Salivary melatonin concentration (SMC) as related to respiratory quotient (RQ) (permission to be asked, Tapia et al., 2018) in n = 12. At the left, the relation between RQ and SMC at 12:00 PM (SMCD) at sea level (white circles) and at high altitude (HA) (grey triangles). On the right side, the same relation at 12:00 AM (SMCN), also at sea level and HA.

Figure 2.

Figure 2

The sum of total (night and day) SMC at SL (left) and HA (right). Asterisk represents statistical difference (p < 0.05).

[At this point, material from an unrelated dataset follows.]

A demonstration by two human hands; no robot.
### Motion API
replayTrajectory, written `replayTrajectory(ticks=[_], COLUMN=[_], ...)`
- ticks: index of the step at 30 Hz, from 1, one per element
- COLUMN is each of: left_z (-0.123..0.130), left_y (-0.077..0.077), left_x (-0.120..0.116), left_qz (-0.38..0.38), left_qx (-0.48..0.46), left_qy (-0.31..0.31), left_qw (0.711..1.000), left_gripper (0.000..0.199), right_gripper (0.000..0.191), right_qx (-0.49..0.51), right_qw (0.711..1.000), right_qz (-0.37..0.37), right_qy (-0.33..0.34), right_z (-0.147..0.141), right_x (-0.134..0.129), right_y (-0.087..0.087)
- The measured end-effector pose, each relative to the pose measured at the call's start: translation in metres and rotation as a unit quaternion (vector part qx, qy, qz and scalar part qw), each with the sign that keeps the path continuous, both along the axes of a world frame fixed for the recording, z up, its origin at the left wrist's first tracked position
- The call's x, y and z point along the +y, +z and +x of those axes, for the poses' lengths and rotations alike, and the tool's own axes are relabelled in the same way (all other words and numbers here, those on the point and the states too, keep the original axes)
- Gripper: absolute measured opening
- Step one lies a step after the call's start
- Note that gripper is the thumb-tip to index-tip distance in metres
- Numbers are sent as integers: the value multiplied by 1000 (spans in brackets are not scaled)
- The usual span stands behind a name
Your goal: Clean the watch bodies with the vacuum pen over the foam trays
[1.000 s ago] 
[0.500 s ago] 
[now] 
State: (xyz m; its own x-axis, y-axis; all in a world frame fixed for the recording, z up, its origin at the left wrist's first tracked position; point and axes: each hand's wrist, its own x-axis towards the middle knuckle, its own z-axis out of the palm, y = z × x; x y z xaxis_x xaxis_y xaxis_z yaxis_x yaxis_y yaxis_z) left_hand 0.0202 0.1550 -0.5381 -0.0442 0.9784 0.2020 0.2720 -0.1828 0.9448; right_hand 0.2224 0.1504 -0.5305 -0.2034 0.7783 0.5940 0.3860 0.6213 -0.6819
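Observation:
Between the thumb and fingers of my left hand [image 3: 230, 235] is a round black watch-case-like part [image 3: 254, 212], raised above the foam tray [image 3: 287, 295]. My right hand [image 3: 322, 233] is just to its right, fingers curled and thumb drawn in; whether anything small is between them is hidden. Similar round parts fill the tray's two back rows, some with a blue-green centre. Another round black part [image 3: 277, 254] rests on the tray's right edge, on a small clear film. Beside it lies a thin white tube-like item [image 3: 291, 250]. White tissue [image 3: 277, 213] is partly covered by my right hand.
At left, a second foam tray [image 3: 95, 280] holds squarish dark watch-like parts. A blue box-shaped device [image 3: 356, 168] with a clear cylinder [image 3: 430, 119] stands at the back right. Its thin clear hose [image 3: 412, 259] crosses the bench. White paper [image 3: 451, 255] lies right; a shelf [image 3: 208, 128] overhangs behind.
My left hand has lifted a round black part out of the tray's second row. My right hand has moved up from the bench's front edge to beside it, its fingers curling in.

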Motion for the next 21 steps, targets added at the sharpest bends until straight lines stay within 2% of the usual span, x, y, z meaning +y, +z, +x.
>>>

5. The Redox System, an Axis

Reactive oxygen species (ROS), lipid peroxidation, and nuclear factor kappa B (NF-κB) protein expression levels—as well as transvascular leakage—increase in the brains of rats exposed to a simulated altitude of 25,000 ft [139]. Mainly in response to stress, and at first glance, unrelated to circadian oscillation, melatonin is synthesized in the mitochondrial matrix of mice brains [140]. Once released into cytoplasm, melatonin activates a mitochondrial MT1 signal-transduction pathway. The MT1 pathway inhibits stress-mediated cytochrome C release and caspase activation, thereby protecting against neurodegeneration [90]. Melatonin, moreover, promotes the expression of sirtuin I (a histone deacetylase), thereby enhancing the amplitude of circadian oscillations and promoting survival [141]. Clock mutation in mice diminishes circadian pacemaker amplitude but leads resetting stimuli to be more efficient [142]. Receptors of melatonin in the SCN appear to require G-protein-coupled [90], inwardly rectifying potassium (GIRK) channels, thus participating in a widely distributed physiological neural communication system [143]. The potential usefulness of melatonin receptor-agonists to address sleep problems [144] may be seen in this context (but see also [145]).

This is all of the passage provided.